The concept was built using Adobe Fireworks CS6 and rendered in Adobe After Effects CC, and is intriguing because it looks like a natural progression of the iOS interface – unlike some of those more futuristic concepts that show of things like transparent iPhones or dual-screened devices.
Machalani says he used to be an iOS user – even a fanboy – but left. “iOS is a winner because it is the simplest OS on the planet. It has worked the same way since its first day of existence. This is the reason people stay. This is also the reason why people leave,” he says. “We need to improve and push iOS to new grounds and fix some shortcomings with the platform while making sure it stays the same for people who like it.”

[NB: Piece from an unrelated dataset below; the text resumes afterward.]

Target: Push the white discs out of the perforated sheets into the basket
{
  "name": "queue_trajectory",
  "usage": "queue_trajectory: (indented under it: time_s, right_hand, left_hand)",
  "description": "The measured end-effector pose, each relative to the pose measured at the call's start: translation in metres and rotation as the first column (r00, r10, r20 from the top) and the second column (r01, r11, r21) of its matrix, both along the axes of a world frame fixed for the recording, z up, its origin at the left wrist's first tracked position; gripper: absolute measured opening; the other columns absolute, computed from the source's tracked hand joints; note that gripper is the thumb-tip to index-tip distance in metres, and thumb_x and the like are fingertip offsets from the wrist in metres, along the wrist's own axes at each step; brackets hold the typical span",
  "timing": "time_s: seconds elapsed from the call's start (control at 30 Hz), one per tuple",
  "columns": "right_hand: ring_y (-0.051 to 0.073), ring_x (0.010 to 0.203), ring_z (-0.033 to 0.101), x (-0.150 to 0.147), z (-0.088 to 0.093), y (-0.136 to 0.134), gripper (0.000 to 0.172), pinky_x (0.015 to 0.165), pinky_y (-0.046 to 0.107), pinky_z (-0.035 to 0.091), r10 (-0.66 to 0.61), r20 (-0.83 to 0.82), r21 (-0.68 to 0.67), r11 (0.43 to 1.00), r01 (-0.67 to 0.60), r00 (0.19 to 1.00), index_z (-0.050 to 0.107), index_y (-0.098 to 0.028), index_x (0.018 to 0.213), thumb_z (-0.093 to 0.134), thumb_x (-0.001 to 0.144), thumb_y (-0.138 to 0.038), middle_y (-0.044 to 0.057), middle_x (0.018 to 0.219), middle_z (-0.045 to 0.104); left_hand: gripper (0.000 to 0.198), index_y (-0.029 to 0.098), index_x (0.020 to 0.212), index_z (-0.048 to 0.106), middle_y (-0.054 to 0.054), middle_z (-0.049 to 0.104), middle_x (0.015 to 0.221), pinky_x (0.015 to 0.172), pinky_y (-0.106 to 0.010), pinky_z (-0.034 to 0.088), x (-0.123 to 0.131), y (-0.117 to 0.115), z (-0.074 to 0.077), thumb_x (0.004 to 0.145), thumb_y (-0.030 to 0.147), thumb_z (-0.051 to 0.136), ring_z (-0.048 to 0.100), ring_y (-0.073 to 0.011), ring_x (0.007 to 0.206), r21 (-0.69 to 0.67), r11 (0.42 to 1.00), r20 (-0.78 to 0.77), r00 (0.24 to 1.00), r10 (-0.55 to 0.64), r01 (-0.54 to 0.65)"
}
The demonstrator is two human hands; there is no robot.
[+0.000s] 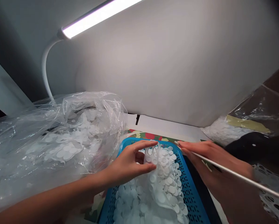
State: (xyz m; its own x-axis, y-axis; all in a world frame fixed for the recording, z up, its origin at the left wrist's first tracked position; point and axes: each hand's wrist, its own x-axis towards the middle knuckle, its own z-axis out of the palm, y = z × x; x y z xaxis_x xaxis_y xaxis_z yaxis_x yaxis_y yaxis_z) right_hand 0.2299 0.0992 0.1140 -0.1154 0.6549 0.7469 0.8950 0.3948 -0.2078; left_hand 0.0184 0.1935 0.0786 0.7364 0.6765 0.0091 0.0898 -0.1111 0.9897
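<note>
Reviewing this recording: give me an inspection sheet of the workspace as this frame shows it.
Surface: floral-patterned cloth, green and red.
Things in hand: translucent sheet of white round dots, heaped in a blue perforated plastic basket.
Grips: left hand pinches the sheet between thumb and fingers; right hand lies along a thin metal rod, beside the basket.
Clutter: clear plastic bag of dotted sheets, left; second bag with yellow tape, right; holed white sheet, lower right.
Cables: nothing seen.
Surroundings: white gooseneck LED lamp; white backdrop.
</note>
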Motion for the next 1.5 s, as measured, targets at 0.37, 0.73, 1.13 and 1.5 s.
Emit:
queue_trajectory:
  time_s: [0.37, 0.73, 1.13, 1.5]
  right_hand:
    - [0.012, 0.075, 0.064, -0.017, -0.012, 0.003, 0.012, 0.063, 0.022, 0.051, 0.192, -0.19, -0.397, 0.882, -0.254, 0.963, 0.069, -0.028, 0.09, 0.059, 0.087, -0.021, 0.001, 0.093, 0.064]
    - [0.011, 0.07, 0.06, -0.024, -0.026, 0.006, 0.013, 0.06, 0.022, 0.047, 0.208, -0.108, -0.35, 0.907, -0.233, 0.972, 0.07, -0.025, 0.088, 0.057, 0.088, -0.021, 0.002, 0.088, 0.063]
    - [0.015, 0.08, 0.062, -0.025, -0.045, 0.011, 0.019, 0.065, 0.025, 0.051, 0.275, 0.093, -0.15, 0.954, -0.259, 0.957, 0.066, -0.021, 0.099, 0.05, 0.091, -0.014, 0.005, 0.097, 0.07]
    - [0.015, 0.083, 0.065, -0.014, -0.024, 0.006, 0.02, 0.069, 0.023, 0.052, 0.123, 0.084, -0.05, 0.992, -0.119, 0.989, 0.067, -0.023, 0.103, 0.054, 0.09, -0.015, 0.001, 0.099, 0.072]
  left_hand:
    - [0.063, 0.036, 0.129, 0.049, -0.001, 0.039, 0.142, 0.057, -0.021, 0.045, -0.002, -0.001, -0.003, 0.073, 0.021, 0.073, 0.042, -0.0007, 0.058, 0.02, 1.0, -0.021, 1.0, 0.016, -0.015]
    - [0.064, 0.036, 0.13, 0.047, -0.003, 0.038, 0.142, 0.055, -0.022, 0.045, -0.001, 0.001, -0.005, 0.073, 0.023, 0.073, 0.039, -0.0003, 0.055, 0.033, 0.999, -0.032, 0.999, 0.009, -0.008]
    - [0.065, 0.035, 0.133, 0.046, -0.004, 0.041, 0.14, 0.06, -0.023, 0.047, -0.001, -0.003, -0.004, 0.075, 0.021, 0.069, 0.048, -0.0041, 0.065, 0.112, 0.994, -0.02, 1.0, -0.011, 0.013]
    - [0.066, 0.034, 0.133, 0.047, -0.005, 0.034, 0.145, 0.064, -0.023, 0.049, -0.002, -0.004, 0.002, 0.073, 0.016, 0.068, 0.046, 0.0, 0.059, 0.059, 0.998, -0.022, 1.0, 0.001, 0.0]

The iOS Blocks concept would be that sort of gradual change that Apple likes, while still offering that “magic trick”-like appeal, he believes.
The experience is something like an Android widget or Windows Phone Live Tile, because it also brings real-time information to the device’s home screen without opening up the full application. But you can also interact with a Block and do things with it because it’s the app itself, not a standalone entity.
You would still be able to tap iOS icons as usual to launch the full application, but if you just wanted more information about an app, you could pinch the icon bigger and it would become a Block. From there, you could either pinch it back into an icon or let go, allowing the Block to remain expanded on your homescreen. That way, you could quickly view your next calendar event, the current weather, a recent photo, access the Music Player controls, and more, right from the homescreen.
The lengthy post (Apple job application?) details every aspect of how the iOS Block would function in more technical terms, including information on things like the Block sizes, transparency, visual identity, gradients, and more. There are even separate sections for each type of Block he’s come up with – covering a number of the default Apple applications. But Machalani says the long-term potential of this concept would be third-party integrations which would allow for things like Facebook notifications, shortcuts to create new notes in OneNote, or even the latest Secret post right on your homescreen, he suggests.
It’s definitely an impressive concept. Of course, if you find yourself drawn to this sort of interface and user experience, you don’t have to wait for Apple to build something like it – the two other leading mobile platforms, Android and Windows Phone, let you do this sort of thing today.